La peur comme instrument du statu quo

La peur comme instrument du statu quo

S’il fallait une preuve supplémentaire pour que le pouvoir tente d’intimider non pas seulement l’opposition politique mais aussi la société, Ahmed Ouyahia l’aura donnée ce vendredi. C’est sans doute la première fois depuis 1988 qu’un responsable politique du sérail somme, aussi ouvertement, les contradicteurs du pouvoir de se taire.

Signe des temps, M. Ouyahia qui, auparavant, refusait systématiquement de se présenter devant les journalistes sous la double casquette de chef du RND et chef de gouvernement (ou, plus tard, Premier ministre) a, cette fois, dérogé à la règle : il s’est exprimé officiellement en sa qualité de secrétaire général de son parti, mais il ne s’est pas borné à ce rôle, laissant entendre, par moments, qu’il parlait au nom du pouvoir et qu’il lui importait que tous se rappellent qu’il officie bel et bien à la présidence de la République.

Sans doute par nécessité, car il ne pouvait menacer l’opposition, encore moins espérer inhiber toute velléité de contestation politique ou sociale, qu’à partir de cette position d’“homme du pouvoir”. Quand les gouvernants se donnent pour vocation de faire peur aux gouvernés, il y aurait peut-être quelques révisions à introduire dans les manuels de sciences-po. À moins que les gouvernants ne répondent pas aux critères de légitimité tels que définis dans ces manuels.

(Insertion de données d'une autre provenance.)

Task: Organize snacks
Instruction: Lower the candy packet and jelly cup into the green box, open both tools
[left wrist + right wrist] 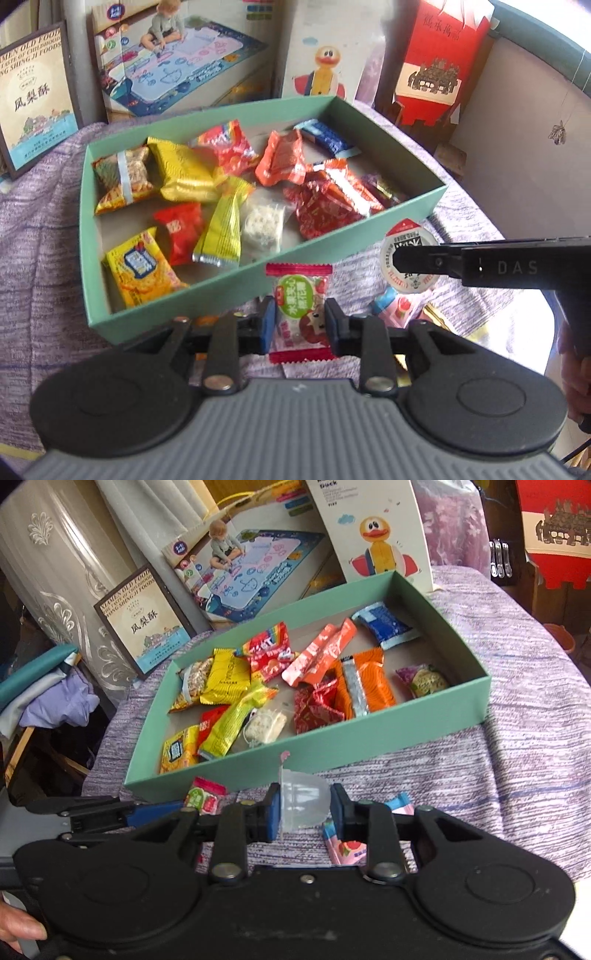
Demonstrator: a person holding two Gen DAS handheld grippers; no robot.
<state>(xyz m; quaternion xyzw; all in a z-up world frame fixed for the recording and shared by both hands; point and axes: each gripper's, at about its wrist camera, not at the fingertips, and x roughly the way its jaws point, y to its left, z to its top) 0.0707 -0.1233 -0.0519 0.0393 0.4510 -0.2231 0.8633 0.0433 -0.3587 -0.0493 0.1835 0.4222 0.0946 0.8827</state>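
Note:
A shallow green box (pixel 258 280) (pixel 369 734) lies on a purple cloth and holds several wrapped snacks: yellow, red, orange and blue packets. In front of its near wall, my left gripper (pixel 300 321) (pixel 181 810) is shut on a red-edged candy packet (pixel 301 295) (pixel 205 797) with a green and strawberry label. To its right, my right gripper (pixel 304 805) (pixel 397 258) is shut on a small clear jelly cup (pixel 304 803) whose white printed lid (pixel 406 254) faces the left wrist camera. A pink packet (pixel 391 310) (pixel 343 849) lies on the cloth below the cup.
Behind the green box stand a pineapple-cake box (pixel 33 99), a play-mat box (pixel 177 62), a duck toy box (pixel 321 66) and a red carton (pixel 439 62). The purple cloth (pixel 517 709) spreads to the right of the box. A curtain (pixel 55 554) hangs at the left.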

Il faut noter que ce haussement de ton intervient dans une conjoncture qui ne manque pas de signaux : emprisonnement de généraux, fermeture d’une chaîne de télévision, plainte d’Ali Haddad contre un général à la retraite… Mais l’on avait encore besoin d’y ajouter une couche, et Ahmed Ouyahia était sans doute le mieux placé pour ce faire. Et, comme pour ne pas décevoir, il n’y est pas allé avec le dos de la cuiller, consentant même à un effort d’imagination qu’on ne peut pas lui dénier. Comprenant qu’on ne terrorise pas assez en se contentant de remontrances et d’accusations, il lui fallait nommer, voire “illustrer”, le péril : le sionisme qui aurait, à l’en croire, trouvé de sérieux soutiens en Algérie. Cela devrait être imparable, pensait sans doute Ouyahia. Mais le stratagème n’a pas beaucoup de chances de fonctionner : les Algériens le connaissent tellement, désormais, et savent que c’est précisément lorsque le pouvoir est pris de panique qu’il songe à faire de la peur… un instrument de “stabilité”. Ils savent aussi que dans la langue du pouvoir, stabilité veut dire statu quo.